Automated dynamic import resolving using binary emulation
Analyzing malwares is often not an easy task because there are lots of tricks and techniques that malwares use to evade detection and classification or to make the post-analysis more difficult. One such trick is to resolve windows API calls dynamically (called “dynamic import resolving”).
In this blog post, we will talk about dynamic import resolving and a pattern to detect it when reversing malwares, how to defeat this trick using binary emulation and Qiling framework (resolve API calls and extract function names), and finally we will integrate our emulation framework with Ghidra.
In the last section, we will talk about a solution to run Python version 3 and Qiling trough Ghidra so we can see the result of our script inside the decompiler/disassembler view. It will make post-analysis easier.
As a real-life example, we will analyze Netwalker which used this technique and we will discuss our idea around that sample.
What is dynamic import resolving
Let’s talk about dynamic import resolving and indirect function calls.
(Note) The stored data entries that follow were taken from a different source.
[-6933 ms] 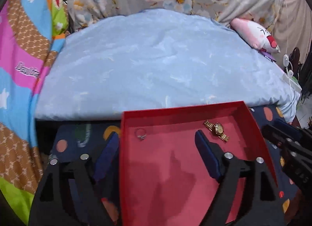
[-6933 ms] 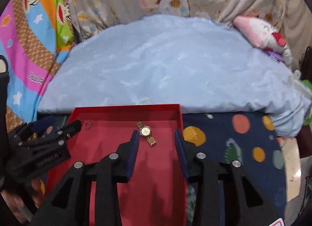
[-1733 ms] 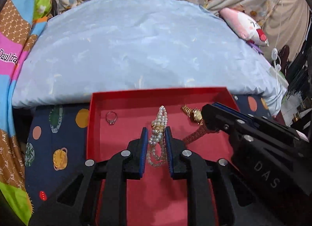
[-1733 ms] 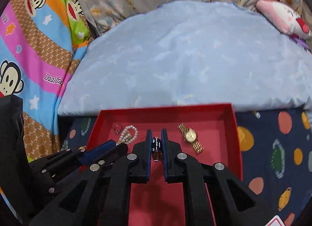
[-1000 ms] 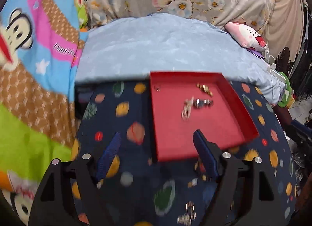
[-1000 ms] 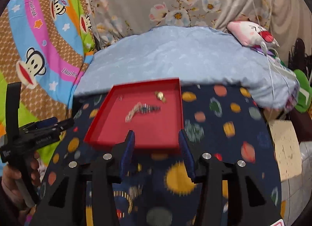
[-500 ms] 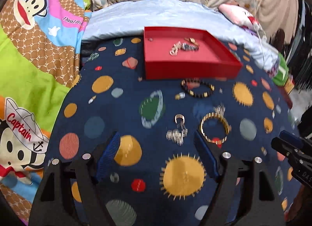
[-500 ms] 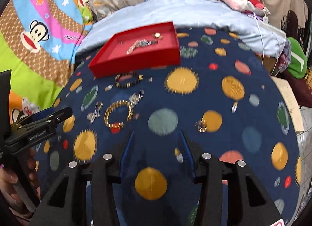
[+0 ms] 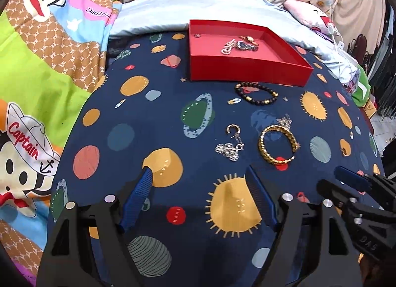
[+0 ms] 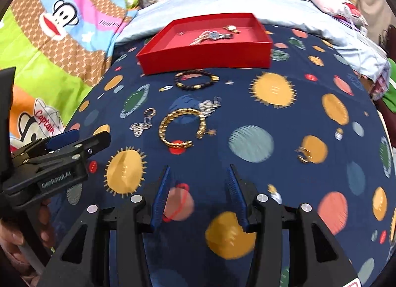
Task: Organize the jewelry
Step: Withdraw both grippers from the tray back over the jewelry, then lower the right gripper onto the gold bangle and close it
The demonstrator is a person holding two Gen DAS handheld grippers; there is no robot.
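Observation:
A red tray [image 9: 247, 70] [image 10: 205, 57] sits at the far side of the planet-print cloth, with a pearl bracelet [image 9: 228, 46], a silver watch [image 9: 245, 45], a gold watch [image 9: 250, 38] and a ring [image 9: 197, 35] in it. On the cloth lie a black bead bracelet [image 9: 255, 94] [image 10: 195, 79], a gold bangle [image 9: 277, 144] [image 10: 183, 126], a silver chain piece [image 9: 230, 149] [image 10: 141, 125], a small hoop [image 9: 232, 130] and a crystal piece [image 9: 284, 121] [image 10: 210, 106]. A gold earring [image 10: 305, 154] lies to the right. My left gripper [image 9: 199, 179] is open and empty, short of the chain. My right gripper [image 10: 199, 175] is open and empty.
A pale blue pillow [image 9: 210, 7] lies behind the tray. Cartoon monkey bedding [image 9: 37, 76] covers the left. A pink plush [image 9: 309, 12] and cables are at the far right. The right gripper also shows in the left wrist view [image 9: 351, 183]; the left shows in the right wrist view [image 10: 69, 143].
Both grippers let go of the pearl bracelet and silver watch in the tray, opened, and pulled back toward me over the cloth. The loose jewelry has come into view.

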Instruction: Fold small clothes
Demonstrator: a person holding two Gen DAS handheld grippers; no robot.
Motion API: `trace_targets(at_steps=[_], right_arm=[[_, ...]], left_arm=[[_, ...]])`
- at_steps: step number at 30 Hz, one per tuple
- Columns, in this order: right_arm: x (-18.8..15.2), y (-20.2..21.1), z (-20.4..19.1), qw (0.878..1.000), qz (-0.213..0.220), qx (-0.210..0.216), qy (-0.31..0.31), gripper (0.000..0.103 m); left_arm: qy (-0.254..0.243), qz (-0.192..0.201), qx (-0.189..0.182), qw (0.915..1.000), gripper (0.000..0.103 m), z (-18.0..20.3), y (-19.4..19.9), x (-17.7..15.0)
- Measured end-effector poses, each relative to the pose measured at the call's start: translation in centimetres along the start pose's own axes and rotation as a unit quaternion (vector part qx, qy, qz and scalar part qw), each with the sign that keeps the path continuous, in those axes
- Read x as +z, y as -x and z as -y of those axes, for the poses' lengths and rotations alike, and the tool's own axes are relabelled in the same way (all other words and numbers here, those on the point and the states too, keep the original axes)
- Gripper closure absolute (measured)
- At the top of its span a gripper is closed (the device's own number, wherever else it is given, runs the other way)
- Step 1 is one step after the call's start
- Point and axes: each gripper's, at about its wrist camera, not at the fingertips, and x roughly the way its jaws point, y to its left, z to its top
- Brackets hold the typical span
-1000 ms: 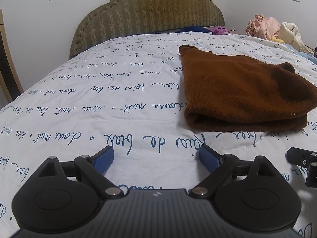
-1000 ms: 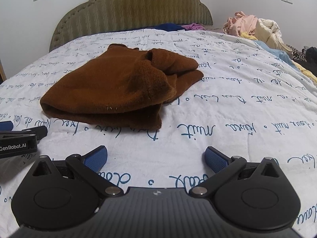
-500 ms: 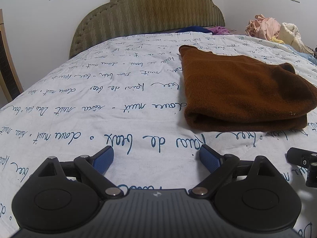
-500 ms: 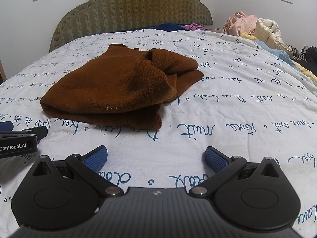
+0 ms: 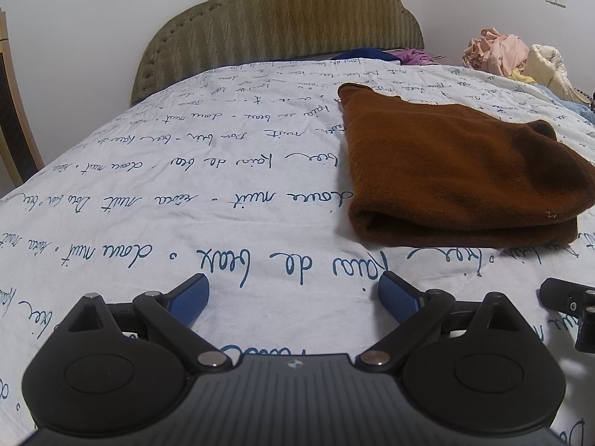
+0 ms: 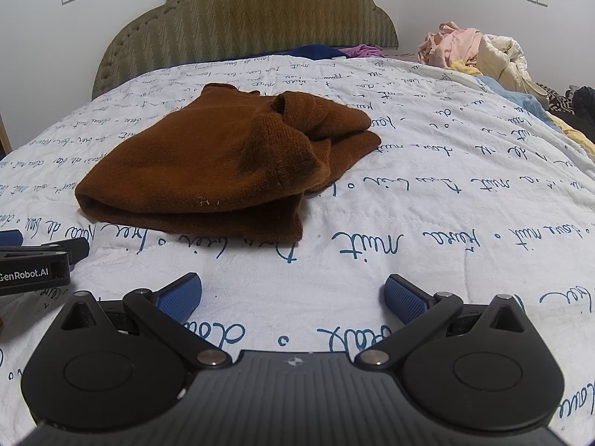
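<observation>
A brown knitted garment (image 5: 453, 171) lies folded in layers on the white bedspread, ahead and to the right in the left wrist view. In the right wrist view the same garment (image 6: 223, 163) sits ahead and to the left, its right side bunched. My left gripper (image 5: 293, 299) rests low over the bedspread, open, nothing between its blue pads. My right gripper (image 6: 292, 297) is open too, short of the garment's near edge. Each gripper shows at the side of the other's view: the right gripper (image 5: 569, 304), the left gripper (image 6: 33, 260).
The bedspread (image 5: 186, 193) carries blue handwriting print. An olive padded headboard (image 6: 245, 18) stands at the far end. A heap of pink and cream clothes (image 6: 476, 52) lies at the far right, dark and purple cloth (image 6: 334, 51) by the headboard. A wooden chair edge (image 5: 15, 137) stands left.
</observation>
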Motion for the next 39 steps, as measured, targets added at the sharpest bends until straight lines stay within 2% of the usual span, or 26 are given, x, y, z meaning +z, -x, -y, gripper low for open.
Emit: trace_targets(at_steps=[9,14,21,39], right_arm=[[0.25,-0.13,-0.19,1.0,-0.007,-0.005,0.007,0.0],[0.73,-0.07,0.49,1.0,0.009,-0.01,-0.011,0.0],[0.48,-0.7,0.09,1.0,0.0,-0.018,0.006,0.0],[0.34,-0.65,0.17,1.0,0.0,-0.015,0.002,0.0]], left_arm=[[0.003,0.008,-0.01,0.9999,0.004,0.07,0.24,0.09],[-0.001,0.011,-0.009,0.9999,0.004,0.25,0.29,0.04],[-0.005,0.0,-0.006,1.0,0.002,0.37,-0.05,-0.03],[0.0,-0.001,-0.011,0.9999,0.002,0.15,-0.11,-0.08]])
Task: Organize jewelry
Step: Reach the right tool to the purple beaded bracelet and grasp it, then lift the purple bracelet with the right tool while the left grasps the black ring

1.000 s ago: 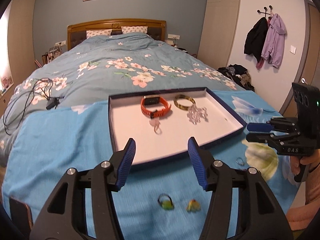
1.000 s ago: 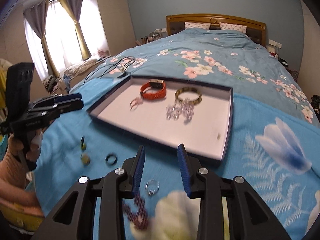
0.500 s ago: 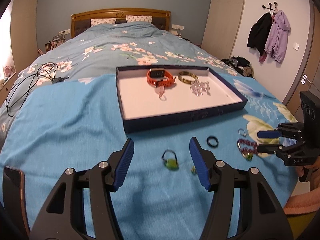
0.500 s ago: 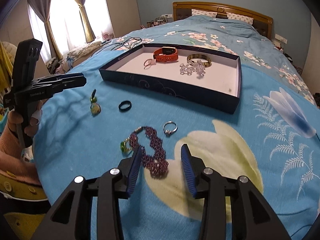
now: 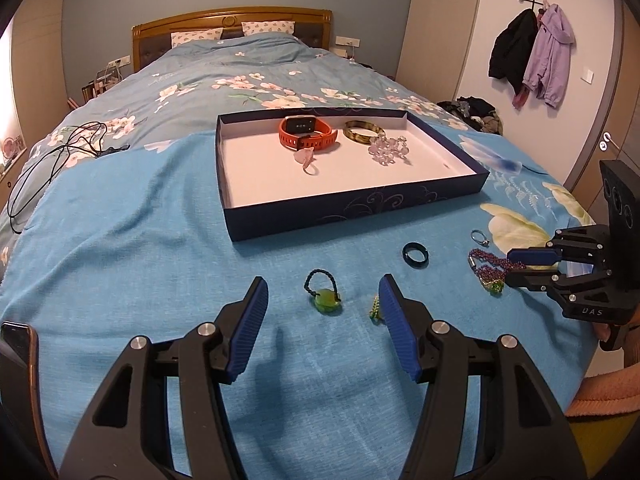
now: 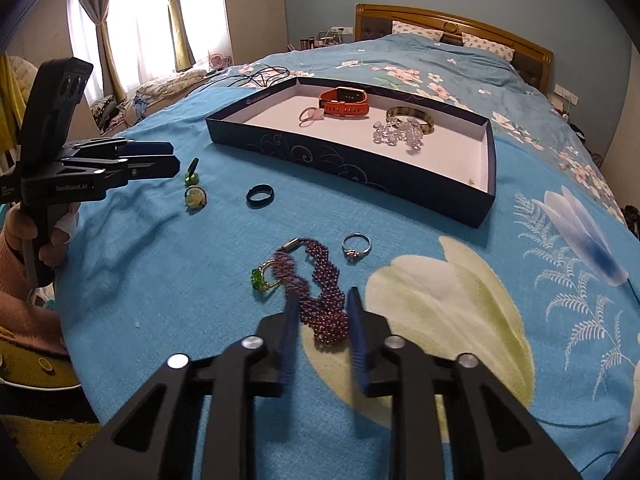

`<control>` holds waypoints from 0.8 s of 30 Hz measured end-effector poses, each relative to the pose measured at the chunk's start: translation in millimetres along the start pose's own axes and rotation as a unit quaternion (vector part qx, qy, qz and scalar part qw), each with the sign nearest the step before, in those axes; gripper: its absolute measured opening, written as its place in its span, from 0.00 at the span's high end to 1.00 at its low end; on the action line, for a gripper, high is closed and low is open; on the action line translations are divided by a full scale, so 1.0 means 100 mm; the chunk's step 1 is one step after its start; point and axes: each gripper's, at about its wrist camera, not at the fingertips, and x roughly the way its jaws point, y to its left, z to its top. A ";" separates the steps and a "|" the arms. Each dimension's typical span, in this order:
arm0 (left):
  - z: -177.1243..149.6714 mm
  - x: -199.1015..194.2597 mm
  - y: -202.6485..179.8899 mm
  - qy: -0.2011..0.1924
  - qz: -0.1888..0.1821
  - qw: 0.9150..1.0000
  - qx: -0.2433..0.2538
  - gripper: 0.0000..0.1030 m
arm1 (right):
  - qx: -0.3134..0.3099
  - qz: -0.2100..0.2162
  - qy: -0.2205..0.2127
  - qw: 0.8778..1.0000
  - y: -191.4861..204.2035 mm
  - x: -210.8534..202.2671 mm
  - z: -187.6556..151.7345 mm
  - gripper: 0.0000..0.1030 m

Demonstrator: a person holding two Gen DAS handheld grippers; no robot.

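On the left we hold the left gripper (image 5: 322, 312) low over the blue blanket (image 5: 120, 264), its fingers spread with nothing between the pads, and the green stone ring (image 5: 325, 294) lies on the cloth in the gap just ahead of them; we judge that we set it there to take that ring next. Close by its right finger lies a small yellow-green ring (image 5: 375, 309), apart from the first, so a careless close could catch both. Farther along sits the black ring (image 5: 415, 255), untouched, then the silver ring (image 5: 479, 237) beside the purple bead bracelet (image 6: 320, 296). Behind all these the dark box (image 5: 360, 204) lies open on the bed, near enough for short carries; inside it already rest the orange watch (image 5: 306, 135), a pink ring (image 5: 307, 162), a brown bangle (image 5: 363, 131) and a clear crystal bracelet (image 5: 389, 151), kept toward its far side so the near floor stays free for more. On the right our right gripper (image 6: 323, 314) straddles the near loop of the purple bracelet, and its fingers have just been closing around the beads; whether the pads already press on them we cannot tell. A small green charm (image 6: 258, 278) lies at the bracelet's left end.
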 end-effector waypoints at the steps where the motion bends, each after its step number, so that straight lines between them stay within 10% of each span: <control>1: 0.00 0.01 0.00 0.000 0.000 1.000 0.000 0.45 | -0.001 0.000 0.000 1.000 0.00 0.00 0.00 0.82; 7: 0.00 0.04 -0.02 0.004 -0.003 1.000 0.001 0.45 | 0.004 0.007 -0.005 1.000 0.00 -0.02 0.00 0.96; 24: -0.01 0.17 -0.03 0.035 -0.006 0.999 0.003 0.53 | 0.026 0.014 -0.048 0.998 -0.02 -0.17 0.18 0.97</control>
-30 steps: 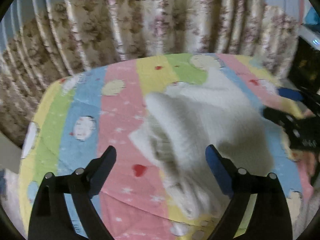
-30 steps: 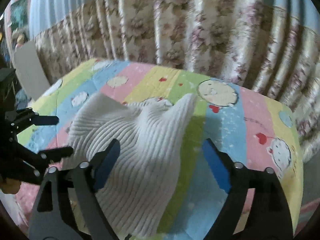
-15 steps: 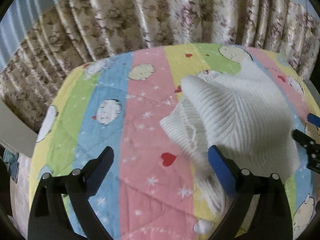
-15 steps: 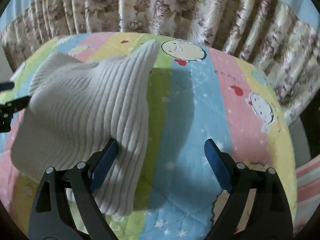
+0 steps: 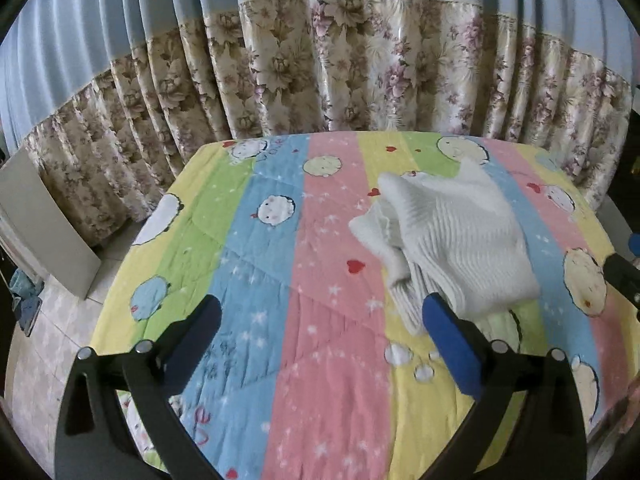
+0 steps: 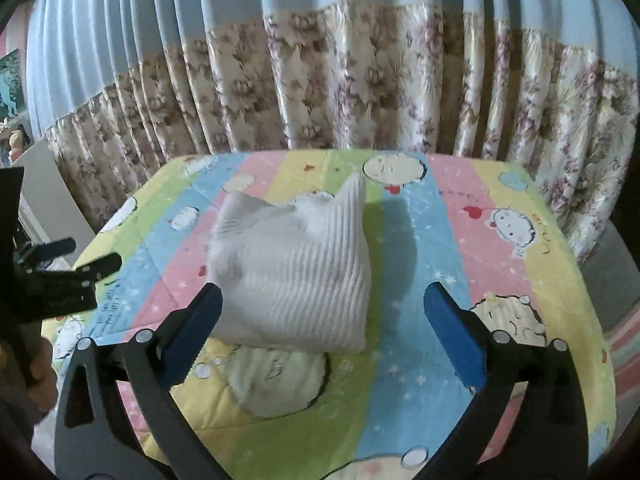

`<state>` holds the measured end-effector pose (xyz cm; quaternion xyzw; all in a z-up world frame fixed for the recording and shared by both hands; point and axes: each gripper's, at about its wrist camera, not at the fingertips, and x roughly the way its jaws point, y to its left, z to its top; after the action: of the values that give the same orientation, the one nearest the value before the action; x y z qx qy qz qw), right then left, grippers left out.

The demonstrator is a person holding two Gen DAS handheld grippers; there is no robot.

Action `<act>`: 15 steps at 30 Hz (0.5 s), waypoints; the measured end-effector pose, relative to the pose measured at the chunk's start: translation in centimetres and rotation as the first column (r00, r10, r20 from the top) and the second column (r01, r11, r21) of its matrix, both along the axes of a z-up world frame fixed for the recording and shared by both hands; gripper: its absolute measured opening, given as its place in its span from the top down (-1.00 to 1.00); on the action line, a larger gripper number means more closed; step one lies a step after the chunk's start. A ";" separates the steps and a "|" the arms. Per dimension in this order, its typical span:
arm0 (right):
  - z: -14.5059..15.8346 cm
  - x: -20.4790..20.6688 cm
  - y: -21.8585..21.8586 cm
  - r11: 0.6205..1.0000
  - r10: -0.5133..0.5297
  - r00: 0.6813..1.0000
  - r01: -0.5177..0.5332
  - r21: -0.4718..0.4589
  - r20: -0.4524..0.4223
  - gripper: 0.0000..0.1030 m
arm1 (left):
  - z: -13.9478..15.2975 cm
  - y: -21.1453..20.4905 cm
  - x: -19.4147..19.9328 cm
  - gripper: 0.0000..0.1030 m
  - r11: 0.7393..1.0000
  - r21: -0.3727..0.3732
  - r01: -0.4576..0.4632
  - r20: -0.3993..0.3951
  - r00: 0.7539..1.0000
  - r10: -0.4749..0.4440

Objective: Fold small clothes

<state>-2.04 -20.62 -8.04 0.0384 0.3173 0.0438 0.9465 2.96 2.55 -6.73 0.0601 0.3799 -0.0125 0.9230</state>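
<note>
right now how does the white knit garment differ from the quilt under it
The white knit garment is plain and ribbed; the quilt has coloured stripes with cartoon faces and hearts. The garment is bunched into a folded heap with a corner poking up at the far end; the quilt lies spread flat. The garment covers only a small patch; the quilt covers the whole surface. Both are soft fabric.

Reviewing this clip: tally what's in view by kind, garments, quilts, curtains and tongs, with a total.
White ribbed garment: 1
Striped cartoon quilt: 1
Floral curtain: 1
Tongs, both with jaws opening and nothing between them: 2 (left tongs, right tongs)
Total: 5
</note>
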 end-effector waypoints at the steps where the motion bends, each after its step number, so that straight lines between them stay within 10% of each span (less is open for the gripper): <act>1: 0.5 -0.9 0.5 1.000 -0.002 1.000 0.002 0.000 0.014 -0.94 | 0.3 -0.1 -0.6 -0.96 1.000 0.005 0.001 0.005 1.000 -0.001; 15: 2.3 -7.3 2.9 0.990 -0.130 0.991 0.132 -0.050 0.040 -0.94 | 3.4 0.8 -7.3 -0.96 0.990 0.084 -0.110 0.015 0.994 0.109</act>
<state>-9.35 -17.70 -5.72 0.0333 0.2979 -0.0261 0.9537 -4.31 3.40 -3.35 0.0784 0.3780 0.0548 0.9209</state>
It’s a common technique that malwares use to hide their intention, make the static analysis more difficult, bypass some red flags, etc.
In this technique, the malware tries to create an IAT (Import Address Table) during the execution so there is no sign of used API calls in the PE header.
This technique often shows up in a specific pattern; At the beginning of the execution, the program will build an array of function pointers which works like an IAT and the malware can use stored function pointers with indirect calls as shown below:
It’s rather difficult to determine which function would be called by these indirect function calls without actually executing the binary.
To dynamically make a function pointer, the two API calls LoadLibraryA()
and GetProcAddress()
are often used.
According to the Microsoft docs, LoadLibraryA()
:
Loads the specified module into the address space of the calling process. The specified module may cause other modules to be loaded.
HMODULE LoadLibraryA(
LPCSTR lpLibFileName
);
And GetProcAddress()
:
Retrieves the address of an exported function or variable from the specified dynamic-link library (DLL).
FARPROC GetProcAddress(
HMODULE hModule,
LPCSTR lpProcName
);
Look at this pseudo-code as a demonstration:
typedef ret_type (__stdcall *f_func)(param_a, param_b);
HINSTANCE hLibrary = LoadLibrary("ntdll.dll");
f_func LocalNtCreateFile = (f_func)GetProcAddress(hLibrary, "NtCreateFile");
LocalNtCreateFile
is a function pointer which points to NtCreateFile
, which can be stored in an array a.k.a IAT.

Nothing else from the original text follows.